◆ **Exercise details**
Copy the data that appears below exactly. Drop the pictures.

◆ **Information supplied**
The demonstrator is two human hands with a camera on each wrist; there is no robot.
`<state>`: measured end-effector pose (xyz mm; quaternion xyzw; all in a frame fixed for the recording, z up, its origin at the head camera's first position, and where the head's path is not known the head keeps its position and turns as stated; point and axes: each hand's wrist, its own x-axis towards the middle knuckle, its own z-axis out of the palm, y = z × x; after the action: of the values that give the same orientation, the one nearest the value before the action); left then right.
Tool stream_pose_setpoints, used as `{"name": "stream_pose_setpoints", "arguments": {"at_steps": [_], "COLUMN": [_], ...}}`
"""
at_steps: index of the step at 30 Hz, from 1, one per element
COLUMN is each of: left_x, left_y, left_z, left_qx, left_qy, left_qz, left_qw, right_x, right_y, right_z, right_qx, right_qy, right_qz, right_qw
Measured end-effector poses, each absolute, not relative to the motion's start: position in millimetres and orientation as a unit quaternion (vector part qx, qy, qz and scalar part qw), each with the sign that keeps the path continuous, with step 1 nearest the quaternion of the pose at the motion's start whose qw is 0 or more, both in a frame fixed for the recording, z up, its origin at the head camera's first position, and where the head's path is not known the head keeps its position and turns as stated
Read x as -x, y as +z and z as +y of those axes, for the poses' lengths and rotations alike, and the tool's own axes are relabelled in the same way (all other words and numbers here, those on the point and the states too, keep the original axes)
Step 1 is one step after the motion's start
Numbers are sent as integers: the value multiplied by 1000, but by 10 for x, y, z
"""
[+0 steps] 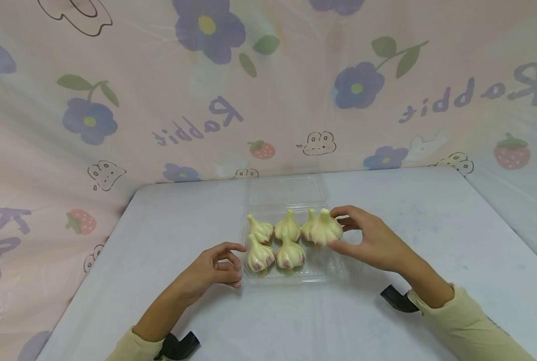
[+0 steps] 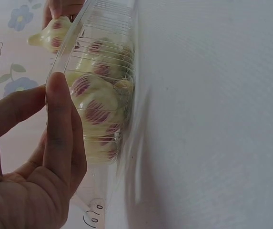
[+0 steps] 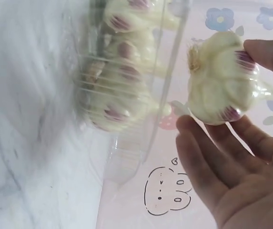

◆ **Exercise result**
The demonstrator is two human hands with a camera on each wrist; there is no robot.
`<state>`: measured end-effector pose (xyz mm; quaternion xyzw; all in a frame fixed for the recording, z up, its origin at the head camera's first position, and where the head's path is not known the head keeps its position and turns as stated; point and axes: each hand's wrist, its own x-axis towards the middle knuckle, its own z-axis out of the palm, y = z × x; after the action: of the values that give the same orientation, the one nearest the value before the action); left then right.
Tool stream_pose_setpoints, used as `{"name": "stream_pose_setpoints", "arguments": {"at_steps": [_], "COLUMN": [_], ...}}`
"""
at_steps: index of the step at 30 Hz, from 1, one per element
COLUMN is each of: left_x, left_y, left_z, left_qx, left_qy, left_qz, left_qw, right_x, right_y, right_z, right_qx, right_qy, right_qz, right_qw
Measured end-effector poses, each absolute, not relative to the motion's start: position in millimetres and orientation as a unit quaternion (vector part qx, qy, qz and scalar part qw), each with the sign that keeps the path continuous, with step 1 nearest the quaternion of the pose at the motion's start whose qw is 0 or more, both in a frame fixed for the recording, z up, its origin at the head camera's first position, and where the head's path is not known the head keeps its position and turns as stated
Read x as -x, y as +z and z as +y of those axes, for the poses' lengths and rotations alike, and the tool's own axes are relabelled in the same way (all other words and numbers here, those on the point and the states too, keep the original axes)
Step 1 is one step after the motion's start
Numbers are sent as integers: the value multiplied by 1000, but by 10 for x, y, z
"""
[+0 steps] 
[+0 steps] 
[+0 steps] 

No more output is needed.